- [YOUR GOAL] Below, find each line holding "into" and state how many there are, using the number alone.

___ EXERCISE INPUTS

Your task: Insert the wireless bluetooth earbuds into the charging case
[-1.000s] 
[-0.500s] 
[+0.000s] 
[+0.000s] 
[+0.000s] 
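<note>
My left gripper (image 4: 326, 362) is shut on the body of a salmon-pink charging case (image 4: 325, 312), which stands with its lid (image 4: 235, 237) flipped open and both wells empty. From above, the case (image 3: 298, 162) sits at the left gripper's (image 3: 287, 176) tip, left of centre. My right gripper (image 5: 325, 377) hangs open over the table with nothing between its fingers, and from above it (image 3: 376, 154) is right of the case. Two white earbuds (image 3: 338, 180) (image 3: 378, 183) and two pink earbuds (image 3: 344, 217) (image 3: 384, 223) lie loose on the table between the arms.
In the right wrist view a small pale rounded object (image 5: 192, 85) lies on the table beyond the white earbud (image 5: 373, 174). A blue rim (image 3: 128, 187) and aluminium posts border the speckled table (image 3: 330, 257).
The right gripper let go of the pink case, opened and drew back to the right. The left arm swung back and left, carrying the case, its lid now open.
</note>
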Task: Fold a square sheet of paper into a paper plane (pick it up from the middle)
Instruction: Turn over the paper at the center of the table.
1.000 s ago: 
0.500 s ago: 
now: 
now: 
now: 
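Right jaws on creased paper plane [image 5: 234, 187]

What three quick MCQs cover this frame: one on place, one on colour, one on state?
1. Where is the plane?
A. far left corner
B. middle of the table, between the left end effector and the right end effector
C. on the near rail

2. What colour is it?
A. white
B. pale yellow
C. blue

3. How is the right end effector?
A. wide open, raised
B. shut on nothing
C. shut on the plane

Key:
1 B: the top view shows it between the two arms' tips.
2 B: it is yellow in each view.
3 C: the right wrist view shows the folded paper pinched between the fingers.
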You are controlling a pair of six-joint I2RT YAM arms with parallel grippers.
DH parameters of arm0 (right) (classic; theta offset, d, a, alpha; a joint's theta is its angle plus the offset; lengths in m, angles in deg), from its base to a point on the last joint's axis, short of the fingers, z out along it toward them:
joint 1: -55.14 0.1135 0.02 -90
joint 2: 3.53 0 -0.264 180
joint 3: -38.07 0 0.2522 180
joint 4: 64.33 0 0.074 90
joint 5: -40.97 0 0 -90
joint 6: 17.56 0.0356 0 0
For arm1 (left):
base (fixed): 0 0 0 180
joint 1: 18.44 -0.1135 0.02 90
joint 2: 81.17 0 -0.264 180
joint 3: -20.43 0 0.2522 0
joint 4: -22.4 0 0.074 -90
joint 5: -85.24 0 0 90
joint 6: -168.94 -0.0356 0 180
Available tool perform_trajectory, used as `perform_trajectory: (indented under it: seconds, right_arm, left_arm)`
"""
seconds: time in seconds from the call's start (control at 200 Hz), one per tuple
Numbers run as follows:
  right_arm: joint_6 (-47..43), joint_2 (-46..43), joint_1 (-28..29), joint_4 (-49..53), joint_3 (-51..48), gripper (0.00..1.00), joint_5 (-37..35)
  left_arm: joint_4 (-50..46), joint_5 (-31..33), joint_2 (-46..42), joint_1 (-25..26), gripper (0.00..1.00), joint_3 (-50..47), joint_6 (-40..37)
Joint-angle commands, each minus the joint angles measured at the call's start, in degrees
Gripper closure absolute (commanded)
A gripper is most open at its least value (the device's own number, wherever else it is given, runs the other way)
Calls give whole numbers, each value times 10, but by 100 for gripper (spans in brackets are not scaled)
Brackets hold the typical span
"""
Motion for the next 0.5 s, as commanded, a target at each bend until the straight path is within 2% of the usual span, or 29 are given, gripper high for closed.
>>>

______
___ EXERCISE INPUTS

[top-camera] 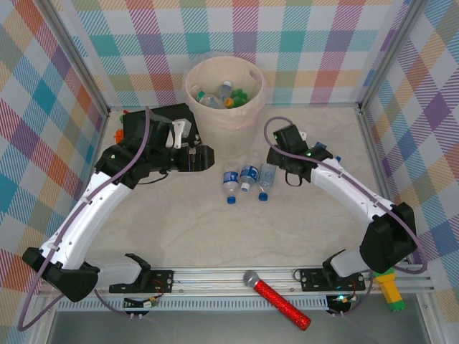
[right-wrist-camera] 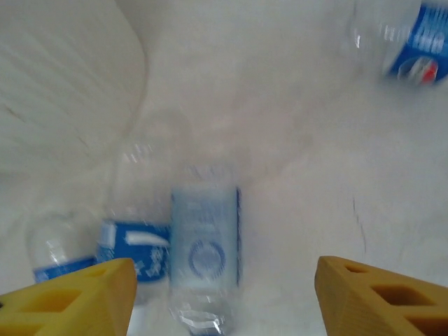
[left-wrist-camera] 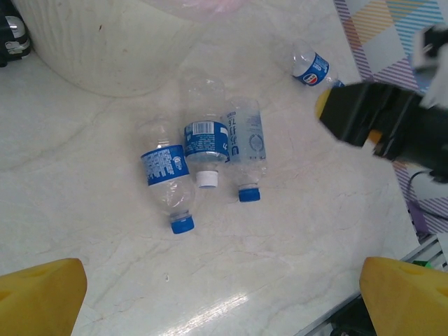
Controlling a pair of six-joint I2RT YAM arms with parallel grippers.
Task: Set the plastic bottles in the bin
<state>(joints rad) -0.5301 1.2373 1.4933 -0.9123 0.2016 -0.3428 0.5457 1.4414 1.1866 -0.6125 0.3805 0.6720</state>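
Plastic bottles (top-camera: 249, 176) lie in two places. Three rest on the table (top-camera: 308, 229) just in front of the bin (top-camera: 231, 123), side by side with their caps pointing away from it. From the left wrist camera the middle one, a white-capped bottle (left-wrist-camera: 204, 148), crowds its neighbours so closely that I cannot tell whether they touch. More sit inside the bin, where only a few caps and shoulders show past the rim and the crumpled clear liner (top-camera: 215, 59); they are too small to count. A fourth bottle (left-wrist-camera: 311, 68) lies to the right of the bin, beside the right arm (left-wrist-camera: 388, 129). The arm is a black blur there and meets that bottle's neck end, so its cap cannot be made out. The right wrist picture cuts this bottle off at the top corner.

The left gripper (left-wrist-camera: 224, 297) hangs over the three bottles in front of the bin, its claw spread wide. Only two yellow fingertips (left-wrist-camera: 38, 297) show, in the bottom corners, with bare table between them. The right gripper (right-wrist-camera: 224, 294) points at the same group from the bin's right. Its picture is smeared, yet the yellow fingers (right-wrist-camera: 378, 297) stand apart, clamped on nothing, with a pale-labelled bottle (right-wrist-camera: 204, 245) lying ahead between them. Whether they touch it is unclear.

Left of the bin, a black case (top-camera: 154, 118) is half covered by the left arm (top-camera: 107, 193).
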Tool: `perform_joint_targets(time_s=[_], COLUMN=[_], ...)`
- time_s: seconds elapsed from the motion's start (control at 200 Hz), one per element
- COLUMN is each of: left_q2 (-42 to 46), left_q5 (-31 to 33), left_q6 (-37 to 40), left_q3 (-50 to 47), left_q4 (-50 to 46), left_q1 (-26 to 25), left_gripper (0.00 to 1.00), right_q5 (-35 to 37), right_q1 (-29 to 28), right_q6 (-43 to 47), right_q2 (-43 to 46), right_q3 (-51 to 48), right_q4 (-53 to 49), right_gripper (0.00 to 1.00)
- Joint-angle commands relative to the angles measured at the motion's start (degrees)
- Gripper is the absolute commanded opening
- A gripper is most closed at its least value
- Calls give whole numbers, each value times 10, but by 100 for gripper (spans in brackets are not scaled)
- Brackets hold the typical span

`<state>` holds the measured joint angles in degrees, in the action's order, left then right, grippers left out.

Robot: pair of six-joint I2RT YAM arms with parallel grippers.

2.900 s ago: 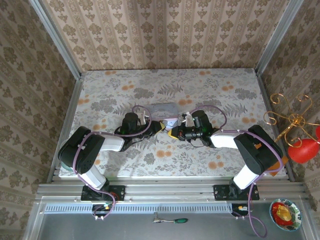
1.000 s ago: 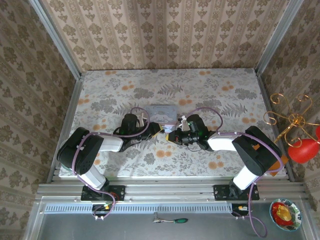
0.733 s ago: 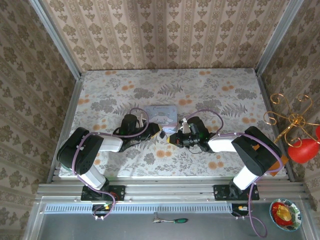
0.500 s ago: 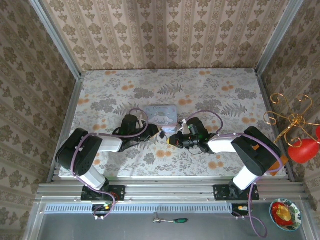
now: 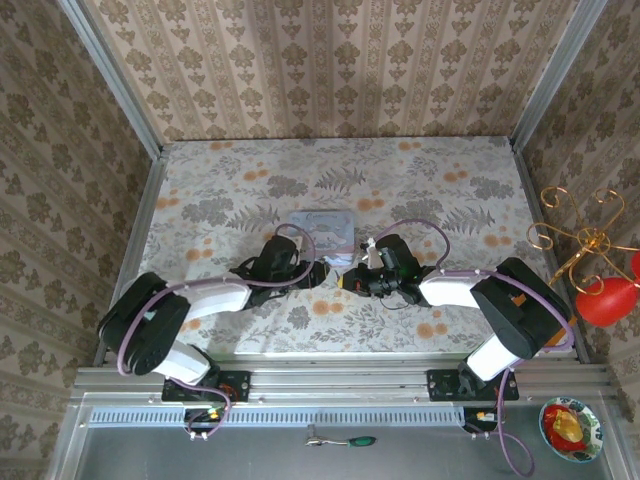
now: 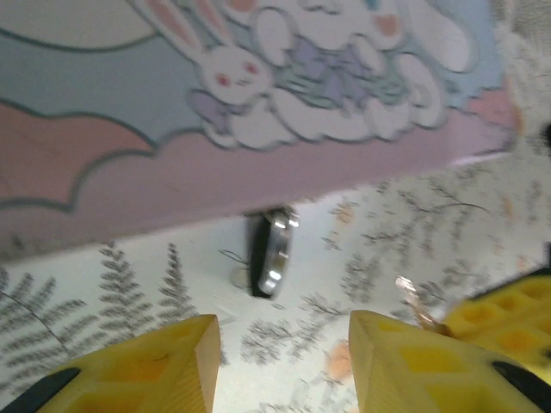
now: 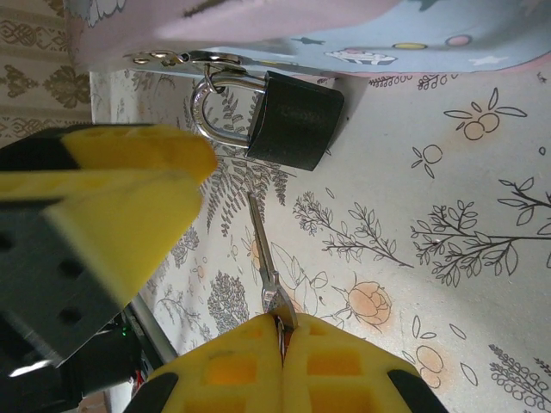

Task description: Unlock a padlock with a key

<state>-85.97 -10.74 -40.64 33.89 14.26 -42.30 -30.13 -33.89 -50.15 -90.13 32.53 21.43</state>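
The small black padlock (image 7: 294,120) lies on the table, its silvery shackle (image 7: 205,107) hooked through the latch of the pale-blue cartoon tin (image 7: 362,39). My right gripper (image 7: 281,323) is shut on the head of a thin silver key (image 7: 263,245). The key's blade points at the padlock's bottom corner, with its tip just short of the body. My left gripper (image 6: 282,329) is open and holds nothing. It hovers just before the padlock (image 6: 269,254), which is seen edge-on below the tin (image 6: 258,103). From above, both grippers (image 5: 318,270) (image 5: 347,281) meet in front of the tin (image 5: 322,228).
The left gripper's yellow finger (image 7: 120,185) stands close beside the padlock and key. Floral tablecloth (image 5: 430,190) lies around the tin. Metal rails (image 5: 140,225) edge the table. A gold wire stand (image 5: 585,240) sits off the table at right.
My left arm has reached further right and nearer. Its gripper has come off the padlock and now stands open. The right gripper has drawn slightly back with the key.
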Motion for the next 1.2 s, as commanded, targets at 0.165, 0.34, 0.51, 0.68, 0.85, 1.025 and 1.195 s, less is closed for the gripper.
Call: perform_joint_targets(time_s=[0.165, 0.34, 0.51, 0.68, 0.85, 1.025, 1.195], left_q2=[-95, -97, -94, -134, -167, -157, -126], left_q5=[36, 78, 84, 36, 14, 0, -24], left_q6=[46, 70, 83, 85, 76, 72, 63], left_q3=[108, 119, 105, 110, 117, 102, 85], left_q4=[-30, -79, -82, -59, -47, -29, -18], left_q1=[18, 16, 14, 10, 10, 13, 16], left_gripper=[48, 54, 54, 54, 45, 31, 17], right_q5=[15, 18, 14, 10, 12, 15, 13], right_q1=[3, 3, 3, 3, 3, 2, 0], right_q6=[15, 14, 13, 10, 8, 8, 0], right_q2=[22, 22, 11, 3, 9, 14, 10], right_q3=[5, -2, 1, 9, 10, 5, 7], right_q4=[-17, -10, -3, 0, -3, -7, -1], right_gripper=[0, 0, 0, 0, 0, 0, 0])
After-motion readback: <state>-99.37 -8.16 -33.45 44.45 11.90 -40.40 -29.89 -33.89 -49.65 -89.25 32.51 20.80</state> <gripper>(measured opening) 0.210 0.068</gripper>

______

- [WRITTEN ANSWER] 2